イワネコノメソウとは、橙赤色の葯がある淡緑色の花を咲かせる多年草です。別名としてトゲミネコノメソウやホソバミズネコノメソウとも呼ばれる日本固有種です。花弁状の萼片は4枚あり、その長さは1~1.5mmで、幅より短く、萼片は平開します。雄しべは8個あり、花粉は黄色です。

全体は無毛で、開花時には根生葉は枯れて残りません。葉は縁に数個の鋸歯がある扇形で、対生します。

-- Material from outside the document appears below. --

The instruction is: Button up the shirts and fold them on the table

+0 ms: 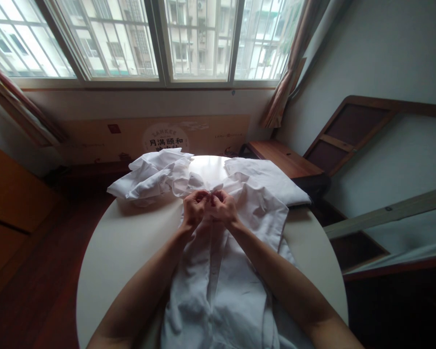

沢沿いや湿った林床に生えており、主に太平洋側に分布があります。似ている植物としてチシマネコノメソウがありますが、花期に根生葉が残りかつ主に日本海側に分布するため、それで見分けます。

基本情報

和名:漢字
岩猫の目草
学名
Chrysosplenium echinus
分類:目
ユキノシタ目 Saxifragales
分類:科
ユキノシタ科 Saxifragaceae
分類:属
ネコノメソウ属 Chrysosplenium
分類:種
イワネコノメソウ C. echinus
花期
4~5月
分布
福島県, 関東~九州
分布地
丹沢
その他

詳細情報

イワネコノメソウ
茎葉は1~2対です。
イワネコノメソウ
4月

イワネコノメソウ

走出枝の先端に根生葉を作らず、葉や苞葉の鋸歯が鋭です。また蒴果はくちばし状で直立します。卵形をした種子の稜には棍棒状突起があります。

イワネコノメソウ
葉の長さは2~8㎜、幅は3~10㎜です。
イワネコノメソウ
丹沢

神奈川県では丹沢にしか分布していません。